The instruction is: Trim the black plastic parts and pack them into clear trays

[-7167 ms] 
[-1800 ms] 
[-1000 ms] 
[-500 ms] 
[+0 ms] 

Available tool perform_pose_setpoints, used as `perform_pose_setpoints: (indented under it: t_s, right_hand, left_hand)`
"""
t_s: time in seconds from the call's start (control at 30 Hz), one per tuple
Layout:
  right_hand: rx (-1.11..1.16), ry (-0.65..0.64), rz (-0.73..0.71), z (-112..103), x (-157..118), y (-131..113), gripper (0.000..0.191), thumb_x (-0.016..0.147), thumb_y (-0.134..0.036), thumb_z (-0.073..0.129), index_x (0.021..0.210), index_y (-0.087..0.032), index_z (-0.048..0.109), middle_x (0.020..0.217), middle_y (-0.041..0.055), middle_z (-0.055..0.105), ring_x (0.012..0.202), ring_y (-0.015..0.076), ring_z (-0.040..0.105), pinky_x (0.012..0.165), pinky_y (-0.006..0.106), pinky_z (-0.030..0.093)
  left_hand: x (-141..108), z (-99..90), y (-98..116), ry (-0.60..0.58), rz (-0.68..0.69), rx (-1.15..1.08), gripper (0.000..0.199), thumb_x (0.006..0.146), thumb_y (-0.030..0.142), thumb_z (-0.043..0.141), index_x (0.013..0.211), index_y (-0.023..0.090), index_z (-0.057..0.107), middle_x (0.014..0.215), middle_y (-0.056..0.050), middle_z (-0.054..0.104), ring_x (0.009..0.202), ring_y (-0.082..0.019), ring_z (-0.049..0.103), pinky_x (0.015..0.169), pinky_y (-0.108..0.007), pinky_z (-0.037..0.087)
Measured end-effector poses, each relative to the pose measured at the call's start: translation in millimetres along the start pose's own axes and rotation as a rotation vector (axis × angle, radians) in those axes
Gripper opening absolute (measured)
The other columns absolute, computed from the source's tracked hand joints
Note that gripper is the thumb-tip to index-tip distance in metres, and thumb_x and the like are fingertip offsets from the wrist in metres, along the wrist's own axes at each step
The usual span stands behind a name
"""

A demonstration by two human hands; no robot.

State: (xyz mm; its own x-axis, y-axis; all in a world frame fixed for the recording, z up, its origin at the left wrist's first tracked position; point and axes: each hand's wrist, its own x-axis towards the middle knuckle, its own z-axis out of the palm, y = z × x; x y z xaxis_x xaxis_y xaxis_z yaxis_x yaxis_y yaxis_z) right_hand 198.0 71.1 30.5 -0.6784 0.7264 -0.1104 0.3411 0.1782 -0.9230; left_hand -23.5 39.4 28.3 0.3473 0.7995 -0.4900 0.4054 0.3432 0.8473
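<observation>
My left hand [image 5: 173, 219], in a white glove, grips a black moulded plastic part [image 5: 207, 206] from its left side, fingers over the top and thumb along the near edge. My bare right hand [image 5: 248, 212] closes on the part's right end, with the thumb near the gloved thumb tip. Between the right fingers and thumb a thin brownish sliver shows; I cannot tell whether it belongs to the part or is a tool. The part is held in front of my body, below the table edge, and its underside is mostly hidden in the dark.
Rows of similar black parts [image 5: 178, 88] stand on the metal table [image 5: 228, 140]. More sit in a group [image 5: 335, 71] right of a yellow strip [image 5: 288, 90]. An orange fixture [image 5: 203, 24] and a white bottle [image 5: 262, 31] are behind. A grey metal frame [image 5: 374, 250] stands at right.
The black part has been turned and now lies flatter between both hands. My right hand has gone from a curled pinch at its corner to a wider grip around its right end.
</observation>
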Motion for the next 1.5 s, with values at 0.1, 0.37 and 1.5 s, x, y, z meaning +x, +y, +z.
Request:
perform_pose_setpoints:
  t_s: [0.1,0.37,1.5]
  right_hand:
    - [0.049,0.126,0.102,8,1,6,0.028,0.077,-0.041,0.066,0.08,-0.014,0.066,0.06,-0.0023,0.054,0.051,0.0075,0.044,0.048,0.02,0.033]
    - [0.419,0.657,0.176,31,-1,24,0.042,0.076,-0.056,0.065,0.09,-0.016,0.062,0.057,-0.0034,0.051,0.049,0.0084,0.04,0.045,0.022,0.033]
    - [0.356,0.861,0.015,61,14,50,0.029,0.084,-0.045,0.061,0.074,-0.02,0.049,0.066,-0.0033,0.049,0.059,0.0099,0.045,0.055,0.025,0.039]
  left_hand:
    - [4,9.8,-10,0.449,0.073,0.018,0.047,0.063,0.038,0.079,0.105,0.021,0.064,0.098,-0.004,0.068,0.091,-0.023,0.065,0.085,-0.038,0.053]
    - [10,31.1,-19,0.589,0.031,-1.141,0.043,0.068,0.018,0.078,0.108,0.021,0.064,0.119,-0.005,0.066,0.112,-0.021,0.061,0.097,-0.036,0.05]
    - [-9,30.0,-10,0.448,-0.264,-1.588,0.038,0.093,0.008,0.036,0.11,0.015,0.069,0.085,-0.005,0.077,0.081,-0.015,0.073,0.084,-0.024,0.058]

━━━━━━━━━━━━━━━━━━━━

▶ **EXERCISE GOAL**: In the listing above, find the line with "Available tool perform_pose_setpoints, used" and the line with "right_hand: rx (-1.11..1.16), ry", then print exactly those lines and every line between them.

▶ **ANSWER FOR THIS EXERCISE**:
Available tool perform_pose_setpoints, used as `perform_pose_setpoints: (indented under it: t_s, right_hand, left_hand)`
"""
t_s: time in seconds from the call's start (control at 30 Hz), one per tuple
Layout:
  right_hand: rx (-1.11..1.16), ry (-0.65..0.64), rz (-0.73..0.71), z (-112..103), x (-157..118), y (-131..113), gripper (0.000..0.191), thumb_x (-0.016..0.147), thumb_y (-0.134..0.036), thumb_z (-0.073..0.129), index_x (0.021..0.210), index_y (-0.087..0.032), index_z (-0.048..0.109), middle_x (0.020..0.217), middle_y (-0.041..0.055), middle_z (-0.055..0.105), ring_x (0.012..0.202), ring_y (-0.015..0.076), ring_z (-0.040..0.105), pinky_x (0.012..0.165), pinky_y (-0.006..0.106), pinky_z (-0.030..0.093)

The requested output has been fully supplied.